Notice Period, requirements
Whereas the ESA is silent on the notice requirements of an employee, and if the employment contract was also silent, such leaves the question as to what period of notice is therefore required from an employee. Similar to situations where the notice period requirement imposed upon an employer is of 'reasonableness', the same applies per the case Gagnon & Associates Inc. et. al. v Jesso et. al., 2016 ONSC 209 where it is said:
 It is a well-established principle that an employee is obliged by law to give reasonable notice of the termination of his employment to his employer. [see Lazarowicz v. Orenda Engines Ltd. (1961) 1960 CanLII 151 (ON CA), O.R. 141 (Ont. C.A.) and Oxman v. Dustbane Enterprises Ltd.,  O.J. No. 2067 (Ont. C.A.)].
 Jesso effectively gave no notice. Although he offered to remain for two weeks conditional upon GA’s agreement of monies owed to him, he indicated that during that two week period he would not undertake any new work.

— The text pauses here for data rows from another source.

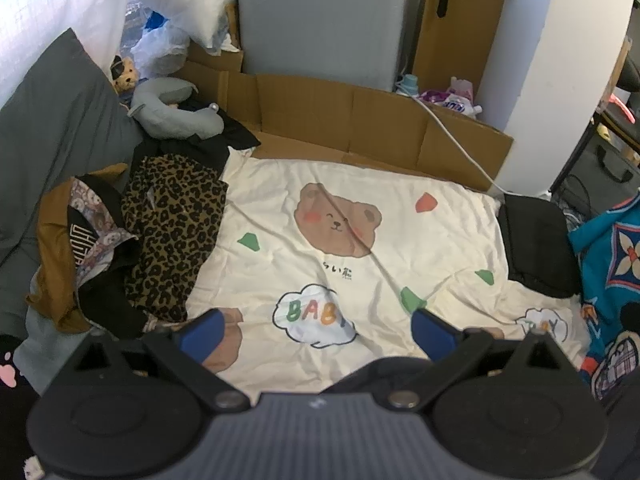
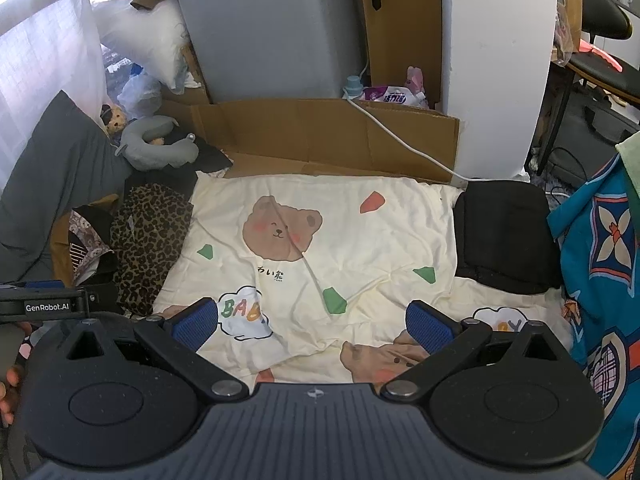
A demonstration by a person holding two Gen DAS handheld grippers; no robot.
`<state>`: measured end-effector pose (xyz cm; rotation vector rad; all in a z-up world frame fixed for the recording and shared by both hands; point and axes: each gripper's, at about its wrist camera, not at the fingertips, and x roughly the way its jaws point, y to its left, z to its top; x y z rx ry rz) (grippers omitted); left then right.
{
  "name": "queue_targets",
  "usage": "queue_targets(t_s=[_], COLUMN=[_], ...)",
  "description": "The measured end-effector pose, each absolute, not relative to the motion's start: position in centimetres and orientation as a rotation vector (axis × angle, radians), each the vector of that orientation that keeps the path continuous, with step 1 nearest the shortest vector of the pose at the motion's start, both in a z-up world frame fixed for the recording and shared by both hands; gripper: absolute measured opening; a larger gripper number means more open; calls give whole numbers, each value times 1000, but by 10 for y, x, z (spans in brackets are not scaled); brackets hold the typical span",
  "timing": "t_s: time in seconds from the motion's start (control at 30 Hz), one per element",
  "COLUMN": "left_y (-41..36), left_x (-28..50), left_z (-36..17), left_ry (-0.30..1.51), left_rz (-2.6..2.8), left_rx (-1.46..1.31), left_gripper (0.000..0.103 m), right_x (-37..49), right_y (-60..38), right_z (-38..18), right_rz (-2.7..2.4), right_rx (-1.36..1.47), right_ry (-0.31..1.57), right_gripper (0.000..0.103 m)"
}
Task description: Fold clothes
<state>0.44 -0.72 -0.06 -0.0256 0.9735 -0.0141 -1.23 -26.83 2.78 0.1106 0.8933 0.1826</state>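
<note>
While nothing is gripped yet, worth reading the layout as a sorting station: unfolded clothes heap (image 1: 132,240) dumped ahead and to the left of the left tool (image 1: 316,326), with the leopard-print garment (image 1: 172,236) uppermost and nearest the open spread, brown and black pieces tangled beneath and beside it (probably left loose there so one can be dragged out at a time). Ahead and to the right of the right tool (image 2: 312,322), a black folded garment (image 2: 504,236) lying flat and squared off, apparently the finished stack, well apart from the heap. Between the two, straight ahead of both tools, bare cream bear-print bedspread (image 1: 360,240) on the bed, kept free as the folding surface, though creased. Beyond it, flattened cardboard (image 1: 360,120) propped along the far edge, seemingly as a barrier against the clutter behind. Both tools held low over the near edge of the bedspread, pointing forward and tilted down toward it, side by side, the left one's body just visible at the left margin of the right view. Fingers of each tool spread wide apart, blue pads (image 2: 196,322) facing inward, nothing between them. Judged as a pause before reaching left for the next garment, most likely the leopard piece; risk of dragging the tangled neighbours along with it.
</note>
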Motion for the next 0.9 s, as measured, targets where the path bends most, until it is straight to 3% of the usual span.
queue_targets(t_s=[0.9], left_y=[2], left_x=[-2], left_z=[12], left_ry=[977], left_rz=[-56], left_rx=[-85], left_gripper=[103], right_x=[-8], right_y=[-267], right_z=[39], right_rz=[178], right_rx=[114], right_ry=[895], right_gripper=[103])
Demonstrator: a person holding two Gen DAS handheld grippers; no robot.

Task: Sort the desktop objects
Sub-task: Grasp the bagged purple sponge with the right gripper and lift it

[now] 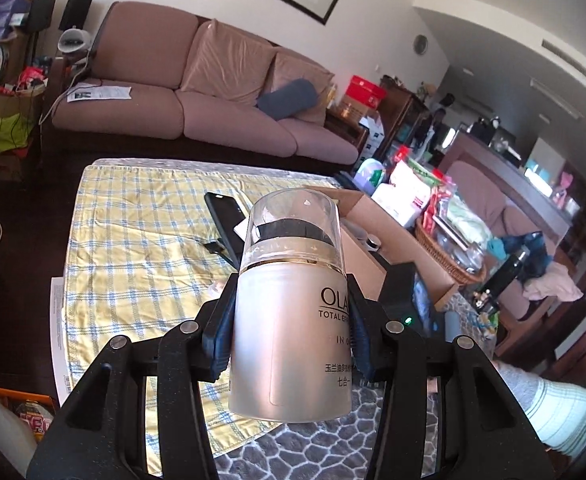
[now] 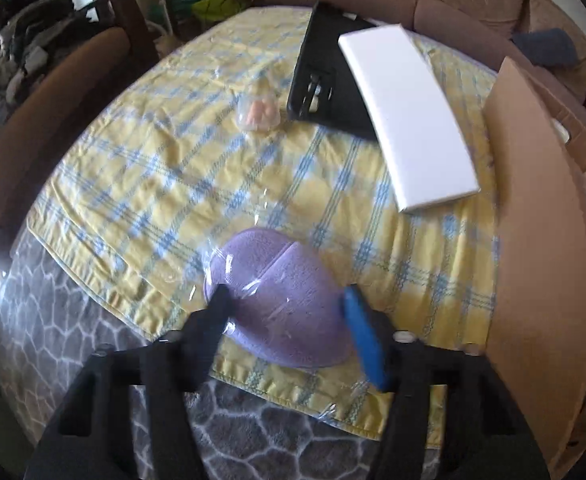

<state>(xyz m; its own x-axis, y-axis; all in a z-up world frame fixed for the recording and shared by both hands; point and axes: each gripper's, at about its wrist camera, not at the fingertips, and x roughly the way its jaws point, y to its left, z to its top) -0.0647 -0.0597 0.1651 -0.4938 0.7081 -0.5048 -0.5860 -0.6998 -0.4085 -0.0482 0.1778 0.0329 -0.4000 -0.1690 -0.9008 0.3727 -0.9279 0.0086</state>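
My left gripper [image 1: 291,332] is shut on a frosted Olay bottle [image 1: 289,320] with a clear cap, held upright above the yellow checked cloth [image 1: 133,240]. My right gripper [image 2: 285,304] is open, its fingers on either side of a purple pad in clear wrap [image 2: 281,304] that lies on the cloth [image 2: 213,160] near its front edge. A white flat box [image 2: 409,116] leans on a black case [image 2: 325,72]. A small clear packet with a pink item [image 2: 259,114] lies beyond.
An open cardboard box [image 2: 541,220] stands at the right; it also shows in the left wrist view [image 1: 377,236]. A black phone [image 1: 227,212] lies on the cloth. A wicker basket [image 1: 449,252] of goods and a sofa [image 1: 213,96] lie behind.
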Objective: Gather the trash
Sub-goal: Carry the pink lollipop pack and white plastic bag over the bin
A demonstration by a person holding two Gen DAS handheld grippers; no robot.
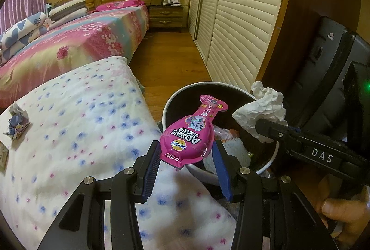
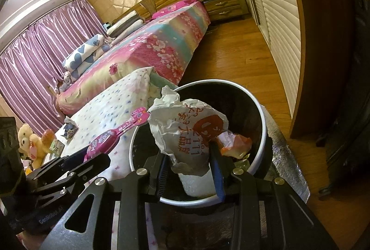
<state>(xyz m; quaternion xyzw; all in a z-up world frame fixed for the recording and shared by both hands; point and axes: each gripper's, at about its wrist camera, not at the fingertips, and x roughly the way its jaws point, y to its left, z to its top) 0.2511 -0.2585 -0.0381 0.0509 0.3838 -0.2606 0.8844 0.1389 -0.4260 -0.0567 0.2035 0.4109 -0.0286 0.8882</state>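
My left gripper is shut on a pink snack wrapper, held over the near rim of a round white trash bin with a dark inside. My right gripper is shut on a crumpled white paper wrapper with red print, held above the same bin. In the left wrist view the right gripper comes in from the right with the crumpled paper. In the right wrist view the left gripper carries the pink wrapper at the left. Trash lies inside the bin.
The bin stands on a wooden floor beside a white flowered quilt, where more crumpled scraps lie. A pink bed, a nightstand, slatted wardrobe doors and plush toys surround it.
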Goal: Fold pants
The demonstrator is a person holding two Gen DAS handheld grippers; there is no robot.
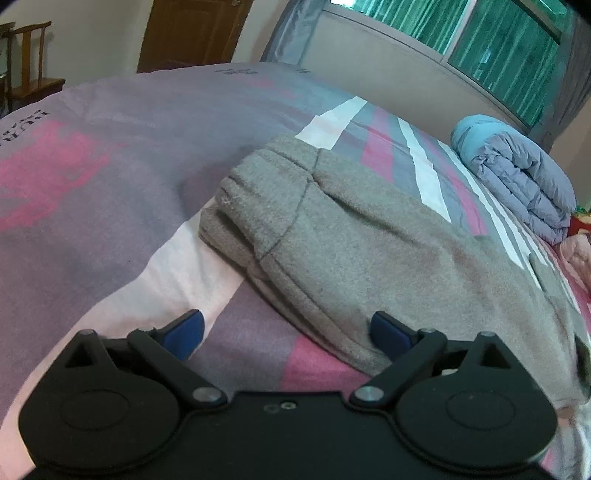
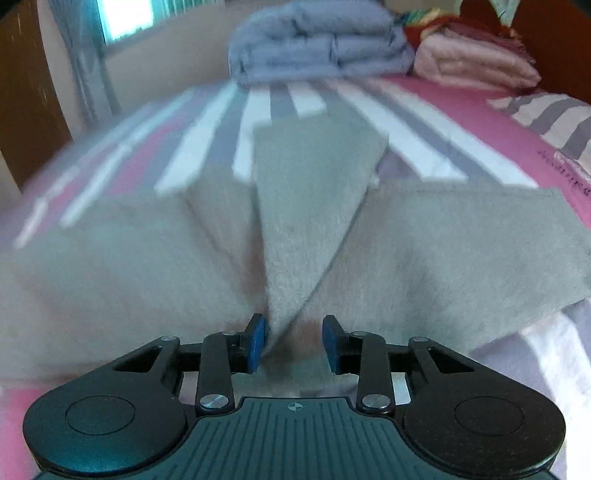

 The notice required of an employee will be a function of that employee’s position with the employer and the time it would reasonably take the employer to replace the employee or otherwise take steps to adjust to the loss.
In circumstances where an employee fails to provide proper notice the manner of determining damages is based on the loss to the employer that arises from the failure to provide notice rather than arising due to the overall departure of the employee as was said by the Court of Appeal in the case of Bradley v. Carleton Electric Ltd., 1998 CanLII 7140:
 The key employee in Carleton Electric Limited’s utility division, Bradley, after working for Carleton for 18 months, quit on short notice. Bradley and Carleton sued one another in breach of contract. The trial judge found that Bradley should have given Carleton three months’ notice that he was leaving and awarded Carleton $10,000 plus costs.
 All that Carleton was entitled to from Bradley was reasonable notice. The measure of damages was not therefore the cost of Carleton as a result of Bradley leaving the company, but the cost of Carleton as a result of Bradley’s failure to give notice.
 In our opinion, the trial judge did not err in his assessment of the damages and we would dismiss the appeal with costs to the respondent.
Perhaps for security reasons, among other things, receiving notice from a resigning employee usually results in waiver of the notice from the employer (and thus the pay-in-lieu obligations of the employer becoming due); however, where the employer is injured by the failure of notice from the employee, the employer may deserve compensation for damages arising from the failure of notice. As to how to calculate what would be reasonable within a particular situation, such appears very difficult to predict.